Daniela Bragantini, Børge Sivertsen, Philip Gehrman, Stian Lydersen, Ismael Güneyt Güzey.
Studien er publisert i Sleep Health
OBJECTIVES: This study aim is to compare anxiety levels among individuals experiencing different symptoms of insomnia.
DESIGN: Case-control study.
SETTING: The Nord-Trøndelag Health Study (the HUNT3 study, Norway).
PARTICIPANTS: Of the 50,802 individuals taking part in the HUNT3 study, the current sample comprised 7933 individuals, including 4317 cases with insomnia and 3616 controls.
MEASUREMENTS: Symptoms of anxiety were assessed using Hospital Anxiety and Depression Scale, whereas insomnia symptoms were assessed according to the core Diagnostic and Statistical Manual of Mental Disorders, Fourth Edition, nocturnal symptoms. Anxiety levels of the 4317 individuals reporting at least 1 insomnia symptom were compared with the 3616 controls reporting no symptoms. Level of anxiety among participants experiencing combinations of insomnia symptoms was also investigated.
RESULTS: Anxiety levels were significantly higher in individuals reporting insomnia symptoms (M = 2.5, SD = 2.4) compared to controls (5.5, SD = 3.7, P < .001).
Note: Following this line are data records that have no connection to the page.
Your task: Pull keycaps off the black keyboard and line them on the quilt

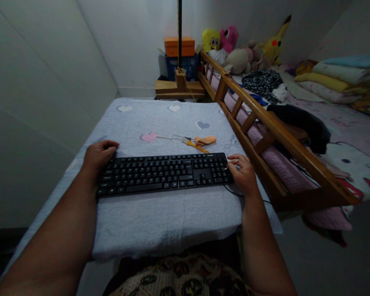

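Note:
A black keyboard [160, 172] lies across the cloth-covered table in front of me. Its left end is gripped at the upper corner by my left hand [98, 158]; some of those fingers are hidden behind the edge. Over the number keys at the right end, my right hand [243, 170] pinches a thin cotton swab [231, 164], with the tip close to the keys. Beyond the keyboard lie a small brush [195, 145] with a yellow-orange handle, a folded orange cloth [206, 140] and a thin wire tool [180, 137].
The table [169, 222] has a pale blue cloth with heart patterns. A wooden bed rail [249, 111] runs along its right side, with bedding and plush toys beyond. Boxes [179, 47] and a wooden stand [172, 87] are at the back. The keyboard cable [234, 192] trails right.

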The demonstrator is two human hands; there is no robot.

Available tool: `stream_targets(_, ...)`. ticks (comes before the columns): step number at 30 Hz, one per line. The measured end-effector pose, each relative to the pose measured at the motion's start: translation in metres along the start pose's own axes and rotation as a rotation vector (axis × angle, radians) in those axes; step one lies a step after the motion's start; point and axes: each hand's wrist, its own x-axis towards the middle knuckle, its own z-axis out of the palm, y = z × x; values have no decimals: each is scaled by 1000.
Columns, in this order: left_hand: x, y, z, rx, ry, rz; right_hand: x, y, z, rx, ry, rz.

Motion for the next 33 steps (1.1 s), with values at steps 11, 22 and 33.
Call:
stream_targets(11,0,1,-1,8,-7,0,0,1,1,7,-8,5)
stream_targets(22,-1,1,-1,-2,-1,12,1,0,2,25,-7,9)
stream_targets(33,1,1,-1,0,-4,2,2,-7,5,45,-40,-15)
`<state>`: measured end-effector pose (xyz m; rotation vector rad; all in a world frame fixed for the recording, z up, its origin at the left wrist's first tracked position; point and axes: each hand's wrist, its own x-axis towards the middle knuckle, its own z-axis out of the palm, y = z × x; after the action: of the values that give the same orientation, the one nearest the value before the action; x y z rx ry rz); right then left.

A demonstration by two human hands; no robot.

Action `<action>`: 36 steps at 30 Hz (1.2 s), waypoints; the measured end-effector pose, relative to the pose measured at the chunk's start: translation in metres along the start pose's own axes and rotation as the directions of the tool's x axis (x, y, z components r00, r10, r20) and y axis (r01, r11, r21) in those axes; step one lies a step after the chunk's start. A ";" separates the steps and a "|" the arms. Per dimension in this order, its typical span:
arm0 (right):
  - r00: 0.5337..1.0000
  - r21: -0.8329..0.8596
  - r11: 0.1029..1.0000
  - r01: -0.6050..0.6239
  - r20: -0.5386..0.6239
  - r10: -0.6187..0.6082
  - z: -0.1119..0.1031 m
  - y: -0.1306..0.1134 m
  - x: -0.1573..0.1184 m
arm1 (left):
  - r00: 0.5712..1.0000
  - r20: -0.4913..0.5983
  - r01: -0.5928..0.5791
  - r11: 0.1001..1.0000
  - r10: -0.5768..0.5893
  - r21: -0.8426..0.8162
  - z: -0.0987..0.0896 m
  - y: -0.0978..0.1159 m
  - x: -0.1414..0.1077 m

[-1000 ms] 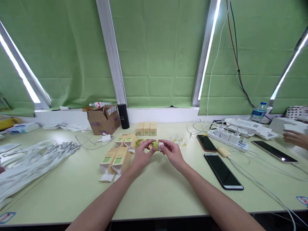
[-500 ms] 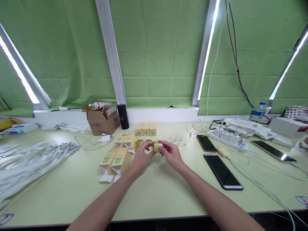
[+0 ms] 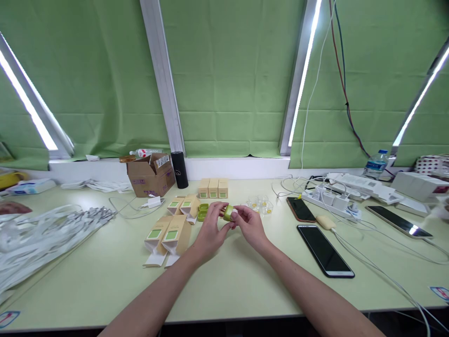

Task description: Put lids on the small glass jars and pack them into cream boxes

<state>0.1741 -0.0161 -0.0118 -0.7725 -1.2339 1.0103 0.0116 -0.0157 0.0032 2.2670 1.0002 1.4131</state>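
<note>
A small green container (image 3: pixel 228 213) with a whitish part on its right side is held between my hands above the table. My right hand (image 3: pixel 249 223) pinches it from the right with thumb and fingers. From the other side, my left hand (image 3: pixel 212 230) has its fingers curled against the container, its thumb tip close to the right fingers. Green open pieces (image 3: pixel 202 213) lie just beyond my left hand. Clear small cups (image 3: pixel 260 205) with yellow spots stand beyond my right hand. To the left stand cardboard boxes (image 3: pixel 177 232) with green windows and open flaps.
Three closed small boxes (image 3: pixel 213 188) stand at the back, near a black cylinder (image 3: pixel 179 171) and a carton (image 3: pixel 150 175). Phones (image 3: pixel 325 250), cables and a power strip (image 3: pixel 331 205) occupy the right. White straps (image 3: pixel 52 243) cover the left, where another person's hand (image 3: pixel 14 208) shows.
The green container has tilted and turned slightly in my fingers. My left hand has shifted, its thumb lower, uncovering more green pieces behind. Another person's hand has appeared at the left edge.
</note>
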 end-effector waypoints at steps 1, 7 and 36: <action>1.000 0.001 1.000 -0.005 -0.009 0.005 0.000 0.001 0.000 | 1.000 0.010 0.001 1.000 -0.001 -0.004 0.000 0.000 0.000; 0.999 -0.008 1.000 0.020 0.042 -0.020 0.000 -0.003 -0.003 | 0.998 0.020 0.063 0.988 -0.061 -0.139 0.004 -0.003 0.000; 0.777 -0.693 0.401 0.600 0.383 -0.500 -0.015 -0.010 -0.010 | 0.934 0.251 0.357 0.704 -0.255 -0.613 -0.002 -0.001 0.005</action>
<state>0.1903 -0.0283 -0.0094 -0.8621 -1.9161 -0.1361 0.0112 -0.0118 0.0071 1.5687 0.6486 1.1774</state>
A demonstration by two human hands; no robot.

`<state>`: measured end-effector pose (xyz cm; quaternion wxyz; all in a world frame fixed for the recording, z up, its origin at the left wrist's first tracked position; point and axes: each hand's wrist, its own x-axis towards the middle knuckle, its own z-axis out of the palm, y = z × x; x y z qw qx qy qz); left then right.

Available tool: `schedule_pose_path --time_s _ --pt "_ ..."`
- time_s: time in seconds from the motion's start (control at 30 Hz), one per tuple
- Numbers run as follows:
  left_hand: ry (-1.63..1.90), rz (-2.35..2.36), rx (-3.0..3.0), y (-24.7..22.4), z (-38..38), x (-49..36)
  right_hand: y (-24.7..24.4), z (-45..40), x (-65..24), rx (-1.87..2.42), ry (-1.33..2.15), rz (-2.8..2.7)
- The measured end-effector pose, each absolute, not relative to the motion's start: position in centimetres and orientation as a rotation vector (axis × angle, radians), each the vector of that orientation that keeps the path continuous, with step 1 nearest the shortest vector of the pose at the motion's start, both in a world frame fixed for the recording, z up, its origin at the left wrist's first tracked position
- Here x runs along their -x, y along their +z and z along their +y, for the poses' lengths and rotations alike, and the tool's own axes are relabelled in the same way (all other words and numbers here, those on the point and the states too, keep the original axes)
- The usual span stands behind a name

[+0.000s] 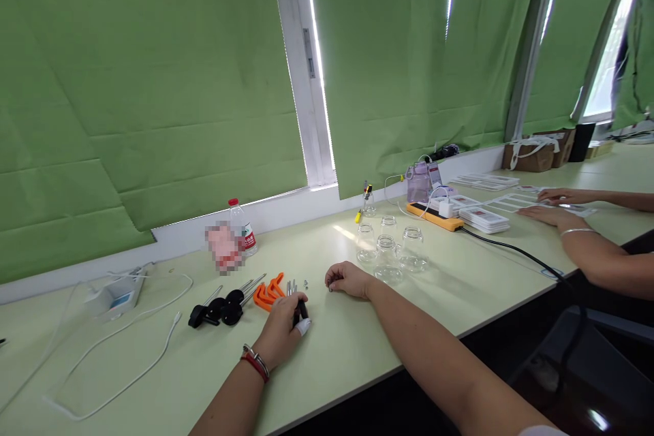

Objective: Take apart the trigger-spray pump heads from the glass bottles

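My left hand (284,330), with a bracelet and a white wrap on one digit, is closed around a dark-handled tool (302,311) beside the orange plastic pieces (268,291). Thin metal rods (291,288) stick up just beyond its fingers. My right hand (349,280) rests on the table with its fingers curled together; whatever they pinch is too small to name. Small metal bits (306,284) lie between the two hands. Left of the orange pieces are several black-headed parts with metal shafts (232,308). Several clear glass jars (388,259) stand beyond my right hand.
A bottle with a red cap (248,237) stands near the wall. White cables and a white socket box (120,296) lie at left. An orange power strip (434,216) and stacked white frames (484,220) are at right, near another person's hands (549,208).
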<state>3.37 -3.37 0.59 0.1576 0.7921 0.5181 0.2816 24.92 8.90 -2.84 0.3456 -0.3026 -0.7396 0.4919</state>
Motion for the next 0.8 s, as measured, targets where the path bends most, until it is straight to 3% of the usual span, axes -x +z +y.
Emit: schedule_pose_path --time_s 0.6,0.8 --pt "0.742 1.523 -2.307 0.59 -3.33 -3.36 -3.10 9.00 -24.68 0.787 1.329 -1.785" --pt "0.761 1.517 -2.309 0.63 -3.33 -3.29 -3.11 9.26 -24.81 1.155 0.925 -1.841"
Anxiety levels also differed significantly between different insomnia symptoms (P < .001). Participants reporting all 3 insomnia symptoms had the highest anxiety score (M = 6.8, SD = 4.3), followed in decreasing order by sleep onset insomnia with terminal insomnia (M = 6.7, SD = 4.0), sleep onset insomnia with sleep maintenance insomnia (M = 6.3, SD = 3.8), sleep onset insomnia only (M = 5.8, SD = 3.7), sleep maintenance insomnia with terminal insomnia (M = 5.6, SD = SD = 3.4), terminal insomnia (M = 5.2, SD = 3.4), and sleep maintenance insomnia only (M = 4.5, SD = 3).
CONCLUSIONS: Difficulties initiating sleep, both alone and in combination with 1 or 2 of the other symptoms, seem to play a key role in rising anxiety levels.